New Paper: Intention to adhere to test, trace, and isolate
14 December 2021
IHI's Henry Potts and team publish a new paper "Intention to adhere to test, trace, and isolate during the COVID-19 pandemic"
Contact tracing remains central to the management of COVID-19, especially in the light of the new Variant of Concern Omicron. However, engagement with NHS Test and Trace by people with symptoms has been poor throughout the pandemic. The CORSAIR study group, including the UCL Institute of Health Informatics' Prof Henry Potts, has published a new paper studying predictors of engagement.
Poor engagement may be for a variety of reasons. Past research, including the group's BMJ paper earlier this year, has focused on socio-demographic factors, but this new study, published in the British Journal of Health Psychology, considers psychological and behavioural factors. The researchers found that intention to self-isolate, request a test and share details of contacts - the key elements of engaging with Test and Trace - were associated with perceiving a greater risk from COVID-19 to people in the United Kingdom, knowing that COVID-19 transmission can be asymptomatic, and agreeing that one's personal behaviour has an impact on COVID-19 transmission.

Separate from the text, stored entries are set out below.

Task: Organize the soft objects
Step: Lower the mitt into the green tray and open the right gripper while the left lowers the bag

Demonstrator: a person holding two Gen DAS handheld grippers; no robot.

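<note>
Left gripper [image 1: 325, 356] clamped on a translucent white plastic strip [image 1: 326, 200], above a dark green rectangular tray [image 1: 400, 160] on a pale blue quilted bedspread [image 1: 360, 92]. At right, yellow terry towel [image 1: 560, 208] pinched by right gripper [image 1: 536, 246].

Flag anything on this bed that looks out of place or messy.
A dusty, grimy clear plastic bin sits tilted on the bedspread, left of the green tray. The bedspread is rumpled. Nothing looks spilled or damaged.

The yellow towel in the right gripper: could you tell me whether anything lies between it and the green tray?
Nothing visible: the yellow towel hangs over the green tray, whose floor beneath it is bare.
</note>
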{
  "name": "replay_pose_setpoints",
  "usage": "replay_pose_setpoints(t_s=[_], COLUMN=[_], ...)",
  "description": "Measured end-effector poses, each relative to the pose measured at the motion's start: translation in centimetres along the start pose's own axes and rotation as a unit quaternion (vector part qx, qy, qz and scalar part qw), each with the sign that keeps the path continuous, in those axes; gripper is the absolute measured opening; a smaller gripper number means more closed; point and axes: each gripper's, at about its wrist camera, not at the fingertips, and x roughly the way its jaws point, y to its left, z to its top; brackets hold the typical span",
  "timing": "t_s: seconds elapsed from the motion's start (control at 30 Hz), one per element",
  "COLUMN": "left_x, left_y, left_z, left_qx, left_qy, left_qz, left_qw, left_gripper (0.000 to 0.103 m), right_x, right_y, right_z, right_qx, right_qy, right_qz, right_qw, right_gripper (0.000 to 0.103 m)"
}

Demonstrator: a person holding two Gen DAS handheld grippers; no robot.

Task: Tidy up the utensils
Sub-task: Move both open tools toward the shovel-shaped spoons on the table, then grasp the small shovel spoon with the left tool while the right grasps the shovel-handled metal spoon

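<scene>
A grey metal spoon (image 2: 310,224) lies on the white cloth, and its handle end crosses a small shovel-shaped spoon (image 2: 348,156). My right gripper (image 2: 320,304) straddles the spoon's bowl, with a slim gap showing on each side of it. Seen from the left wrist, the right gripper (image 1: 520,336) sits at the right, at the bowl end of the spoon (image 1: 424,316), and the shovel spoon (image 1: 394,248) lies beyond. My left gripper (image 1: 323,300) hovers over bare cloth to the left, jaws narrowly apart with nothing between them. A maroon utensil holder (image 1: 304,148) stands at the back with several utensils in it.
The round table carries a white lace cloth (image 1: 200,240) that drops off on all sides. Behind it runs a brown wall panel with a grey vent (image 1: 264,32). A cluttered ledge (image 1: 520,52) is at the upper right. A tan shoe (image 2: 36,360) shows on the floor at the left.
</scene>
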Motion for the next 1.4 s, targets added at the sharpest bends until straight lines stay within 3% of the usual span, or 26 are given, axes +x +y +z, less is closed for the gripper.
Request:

The study looked at these associations at four different points during the pandemic: during the first lockdown, summer 2020, during the second lockdown, and during the third lockdown. The relationships seen were broadly stable over time.
Communications to the public should aim to increase knowledge that COVID-19 can be transmitted even if someone does not have symptoms, promote perceived control over the transmission, and highlight that adhering to protective behaviours will protect others; these may encourage adoption of preventive behaviours.